The change in phi changes the appearance of the time series. It seems that the lower the value of phi is, the more the data looks like random noise. To confirm, let’s check a negative value for phi.

for(i in 2:100)
  y[i] <- -0.6*y[i-1] + e[i]
sim4 <- tsibble(idx = seq_len(100), y = y, index = idx)
autoplot(sim4) +
  labs(title = "phi = -.6")

## Plot variable not specified, automatically selected `.vars = y`

With a negative value, it looks like the resulting values are oscillating around zero.

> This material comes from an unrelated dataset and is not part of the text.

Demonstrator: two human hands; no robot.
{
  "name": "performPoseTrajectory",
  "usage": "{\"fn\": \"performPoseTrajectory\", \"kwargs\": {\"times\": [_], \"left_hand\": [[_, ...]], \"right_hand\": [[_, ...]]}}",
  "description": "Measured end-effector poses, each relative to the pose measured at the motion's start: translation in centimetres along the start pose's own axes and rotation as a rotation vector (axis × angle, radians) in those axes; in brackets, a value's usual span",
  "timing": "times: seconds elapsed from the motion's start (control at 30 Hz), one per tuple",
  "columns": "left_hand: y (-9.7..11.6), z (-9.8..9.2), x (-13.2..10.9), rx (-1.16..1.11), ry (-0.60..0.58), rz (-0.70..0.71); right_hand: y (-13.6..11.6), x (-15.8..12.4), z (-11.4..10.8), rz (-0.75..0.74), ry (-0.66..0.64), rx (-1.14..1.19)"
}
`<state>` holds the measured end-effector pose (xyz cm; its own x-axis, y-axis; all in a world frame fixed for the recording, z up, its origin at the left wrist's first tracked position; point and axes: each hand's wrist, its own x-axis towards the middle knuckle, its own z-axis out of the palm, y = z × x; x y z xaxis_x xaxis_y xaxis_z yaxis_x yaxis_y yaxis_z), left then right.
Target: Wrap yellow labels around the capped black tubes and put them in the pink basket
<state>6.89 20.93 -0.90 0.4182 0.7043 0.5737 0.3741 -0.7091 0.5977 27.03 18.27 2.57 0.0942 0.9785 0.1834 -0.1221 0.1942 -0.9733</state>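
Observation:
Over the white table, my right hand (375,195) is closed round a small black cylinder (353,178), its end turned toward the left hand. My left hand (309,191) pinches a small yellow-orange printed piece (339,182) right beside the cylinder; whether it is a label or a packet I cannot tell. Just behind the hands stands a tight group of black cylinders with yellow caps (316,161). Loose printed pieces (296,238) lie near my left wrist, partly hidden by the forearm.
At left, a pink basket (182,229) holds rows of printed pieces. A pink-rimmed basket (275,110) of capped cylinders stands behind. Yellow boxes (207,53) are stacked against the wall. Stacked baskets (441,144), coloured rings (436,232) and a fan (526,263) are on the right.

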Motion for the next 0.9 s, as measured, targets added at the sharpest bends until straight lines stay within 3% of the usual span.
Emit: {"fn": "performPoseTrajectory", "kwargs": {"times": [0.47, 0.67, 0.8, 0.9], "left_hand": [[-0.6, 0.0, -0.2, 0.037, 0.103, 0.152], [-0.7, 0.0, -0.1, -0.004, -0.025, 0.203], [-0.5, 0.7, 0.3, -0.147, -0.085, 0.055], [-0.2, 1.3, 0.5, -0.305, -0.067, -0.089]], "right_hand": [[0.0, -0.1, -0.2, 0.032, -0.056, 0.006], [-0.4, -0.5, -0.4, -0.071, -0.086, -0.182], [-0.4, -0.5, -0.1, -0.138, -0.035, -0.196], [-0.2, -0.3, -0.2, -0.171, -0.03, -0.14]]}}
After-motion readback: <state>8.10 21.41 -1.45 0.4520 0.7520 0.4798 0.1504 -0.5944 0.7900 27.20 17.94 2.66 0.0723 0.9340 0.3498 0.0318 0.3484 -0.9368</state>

c. Write your own code to generate data from an MA(1) model with θ1=0.6 and σ2=1.

for(i in 2:100)
  y[i] <- e[i] + 0.6 * e[i-1]

sim5 <- tsibble(idx = seq_len(100), y = y, index = idx)

d. Produce a time plot for the series. How does the plot change as you change θ1

autoplot(sim5) +
  labs(title = "theta = .6")

## Plot variable not specified, automatically selected `.vars = y`

And some other values of theta to compare:

for(i in 2:100)
  y[i] <- e[i] + 0.1 * e[i-1]

sim6 <- tsibble(idx = seq_len(100), y = y, index = idx)
autoplot(sim6) + 
  labs(title = "theta = .1")

## Plot variable not specified, automatically selected `.vars = y`

for(i in 2:100)
  y[i] <- e[i] + 1 * e[i-1]

sim7 <- tsibble(idx = seq_len(100), y = y, index = idx)
autoplot(sim7) + 
  labs(title = "theta = 1")

## Plot variable not specified, automatically selected `.vars = y`

for(i in 2:100)
  y[i] <- e[i] + -0.6 * e[i-1]

sim8 <- tsibble(idx = seq_len(100), y = y, index = idx)
autoplot(sim8) + 
  labs(title = "theta = -.6")

## Plot variable not specified, automatically selected `.vars = y`

It appears as theta increases, the data changes from positive to negative more rapidly. The magnitude of the spikes is consistent across the values of theta.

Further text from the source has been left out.